▶ **Your assignment**: Take the lines below between the one holding "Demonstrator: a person" and the one holding "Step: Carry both", inclusive, and copy them exactly. Add nothing.

▶ **Data for review**:
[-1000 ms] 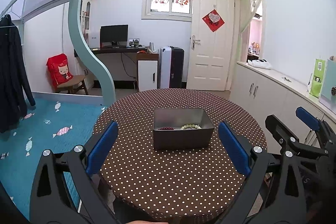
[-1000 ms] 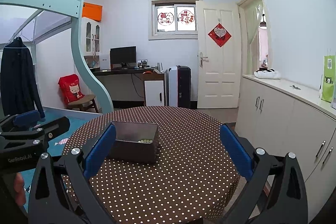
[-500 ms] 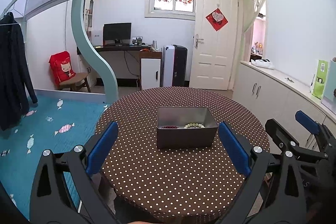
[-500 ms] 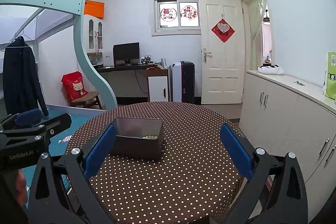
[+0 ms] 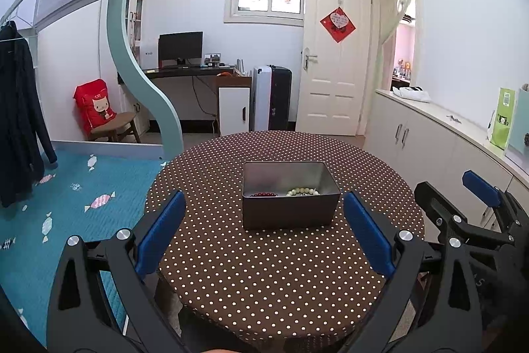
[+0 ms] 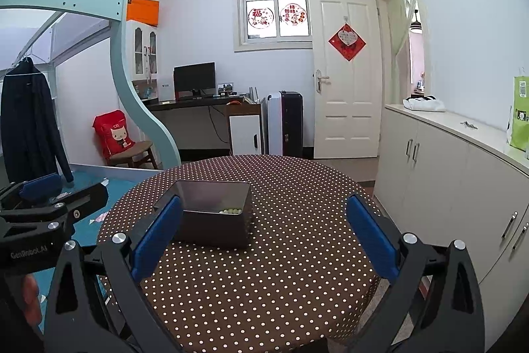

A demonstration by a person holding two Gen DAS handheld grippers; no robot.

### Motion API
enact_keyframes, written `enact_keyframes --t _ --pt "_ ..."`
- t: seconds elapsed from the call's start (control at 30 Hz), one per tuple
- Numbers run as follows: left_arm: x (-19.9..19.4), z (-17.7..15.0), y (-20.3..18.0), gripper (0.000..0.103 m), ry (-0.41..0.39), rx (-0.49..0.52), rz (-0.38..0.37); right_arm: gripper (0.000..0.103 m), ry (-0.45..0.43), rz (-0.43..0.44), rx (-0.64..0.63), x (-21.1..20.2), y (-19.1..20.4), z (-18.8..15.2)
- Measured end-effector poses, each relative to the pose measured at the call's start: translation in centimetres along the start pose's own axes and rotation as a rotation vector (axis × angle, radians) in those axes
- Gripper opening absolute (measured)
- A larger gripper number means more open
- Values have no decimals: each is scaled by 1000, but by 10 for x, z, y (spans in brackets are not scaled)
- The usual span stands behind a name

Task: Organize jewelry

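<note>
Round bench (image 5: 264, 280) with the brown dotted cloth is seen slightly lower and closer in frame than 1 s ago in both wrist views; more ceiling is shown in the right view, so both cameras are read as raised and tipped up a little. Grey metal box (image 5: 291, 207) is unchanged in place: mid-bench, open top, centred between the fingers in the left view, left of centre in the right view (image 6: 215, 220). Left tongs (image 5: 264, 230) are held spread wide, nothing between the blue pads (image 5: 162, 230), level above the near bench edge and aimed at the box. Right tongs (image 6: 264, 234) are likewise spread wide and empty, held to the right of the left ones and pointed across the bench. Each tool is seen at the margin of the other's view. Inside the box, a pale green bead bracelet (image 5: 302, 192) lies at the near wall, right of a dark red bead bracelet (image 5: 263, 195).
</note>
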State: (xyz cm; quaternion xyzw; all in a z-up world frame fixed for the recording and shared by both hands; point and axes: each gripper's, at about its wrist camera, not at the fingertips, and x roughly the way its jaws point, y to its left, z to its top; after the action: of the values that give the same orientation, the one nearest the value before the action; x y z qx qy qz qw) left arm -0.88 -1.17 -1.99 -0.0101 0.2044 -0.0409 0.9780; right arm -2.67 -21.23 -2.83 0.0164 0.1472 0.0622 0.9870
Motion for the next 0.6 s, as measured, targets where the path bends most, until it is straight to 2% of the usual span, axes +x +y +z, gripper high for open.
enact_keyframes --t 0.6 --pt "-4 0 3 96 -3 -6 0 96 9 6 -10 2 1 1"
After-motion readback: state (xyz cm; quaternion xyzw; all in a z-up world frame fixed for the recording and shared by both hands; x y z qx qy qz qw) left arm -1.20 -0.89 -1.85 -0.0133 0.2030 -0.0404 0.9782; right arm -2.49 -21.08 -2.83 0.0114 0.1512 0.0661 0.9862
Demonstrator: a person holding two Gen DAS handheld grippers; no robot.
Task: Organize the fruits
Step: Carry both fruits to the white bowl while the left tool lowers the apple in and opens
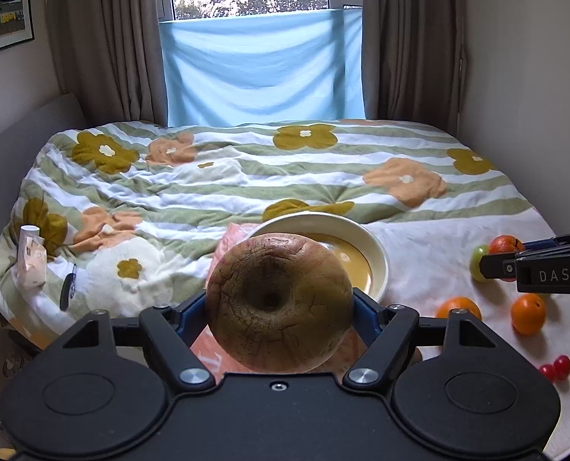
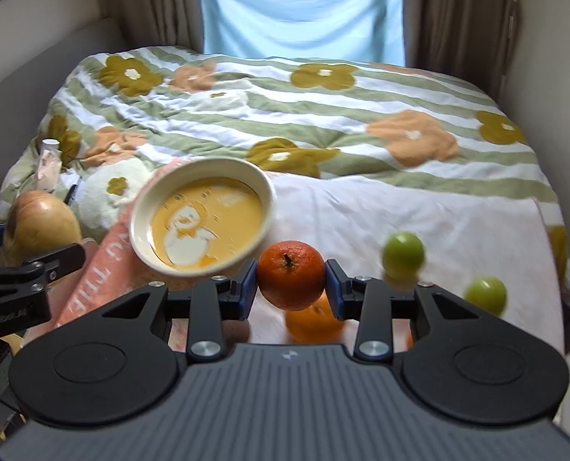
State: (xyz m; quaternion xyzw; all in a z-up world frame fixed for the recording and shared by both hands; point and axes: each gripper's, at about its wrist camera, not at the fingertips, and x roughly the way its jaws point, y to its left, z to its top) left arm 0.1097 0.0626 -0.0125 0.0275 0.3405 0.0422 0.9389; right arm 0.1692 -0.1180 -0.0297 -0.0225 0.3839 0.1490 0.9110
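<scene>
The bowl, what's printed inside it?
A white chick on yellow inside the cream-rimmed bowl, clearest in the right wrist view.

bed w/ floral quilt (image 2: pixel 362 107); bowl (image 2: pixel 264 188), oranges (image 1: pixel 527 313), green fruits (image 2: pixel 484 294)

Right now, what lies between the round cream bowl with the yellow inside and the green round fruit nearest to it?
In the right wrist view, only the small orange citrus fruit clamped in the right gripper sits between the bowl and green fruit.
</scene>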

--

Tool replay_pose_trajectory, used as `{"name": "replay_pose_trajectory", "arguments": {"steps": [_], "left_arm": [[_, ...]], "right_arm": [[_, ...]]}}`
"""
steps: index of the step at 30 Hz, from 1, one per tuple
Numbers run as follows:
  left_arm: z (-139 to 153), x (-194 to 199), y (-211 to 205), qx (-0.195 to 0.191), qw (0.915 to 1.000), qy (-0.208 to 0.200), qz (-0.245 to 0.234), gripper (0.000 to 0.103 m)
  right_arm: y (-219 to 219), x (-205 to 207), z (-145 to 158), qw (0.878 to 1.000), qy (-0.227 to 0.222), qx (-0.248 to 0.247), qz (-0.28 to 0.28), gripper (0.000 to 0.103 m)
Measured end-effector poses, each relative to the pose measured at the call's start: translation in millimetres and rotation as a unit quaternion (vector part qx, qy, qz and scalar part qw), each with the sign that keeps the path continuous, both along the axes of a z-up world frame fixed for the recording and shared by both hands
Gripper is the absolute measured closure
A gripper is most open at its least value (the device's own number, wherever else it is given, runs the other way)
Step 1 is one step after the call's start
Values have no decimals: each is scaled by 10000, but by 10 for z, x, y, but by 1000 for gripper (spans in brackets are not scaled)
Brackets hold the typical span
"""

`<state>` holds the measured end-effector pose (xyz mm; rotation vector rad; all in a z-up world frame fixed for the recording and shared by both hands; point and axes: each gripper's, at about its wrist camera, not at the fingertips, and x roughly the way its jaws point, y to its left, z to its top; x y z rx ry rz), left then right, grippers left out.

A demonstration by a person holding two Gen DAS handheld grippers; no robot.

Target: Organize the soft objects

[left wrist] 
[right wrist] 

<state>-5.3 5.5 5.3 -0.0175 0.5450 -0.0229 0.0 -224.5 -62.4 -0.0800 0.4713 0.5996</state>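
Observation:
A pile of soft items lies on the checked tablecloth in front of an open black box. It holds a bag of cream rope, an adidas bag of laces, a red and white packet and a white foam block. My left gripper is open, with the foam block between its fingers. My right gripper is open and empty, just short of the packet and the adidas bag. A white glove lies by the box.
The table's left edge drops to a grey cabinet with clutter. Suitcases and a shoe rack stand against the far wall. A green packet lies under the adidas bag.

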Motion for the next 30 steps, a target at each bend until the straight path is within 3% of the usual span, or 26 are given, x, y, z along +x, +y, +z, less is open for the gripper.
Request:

▶ **Answer section**:
Demonstrator: a person holding two Gen DAS handheld grippers; no robot.
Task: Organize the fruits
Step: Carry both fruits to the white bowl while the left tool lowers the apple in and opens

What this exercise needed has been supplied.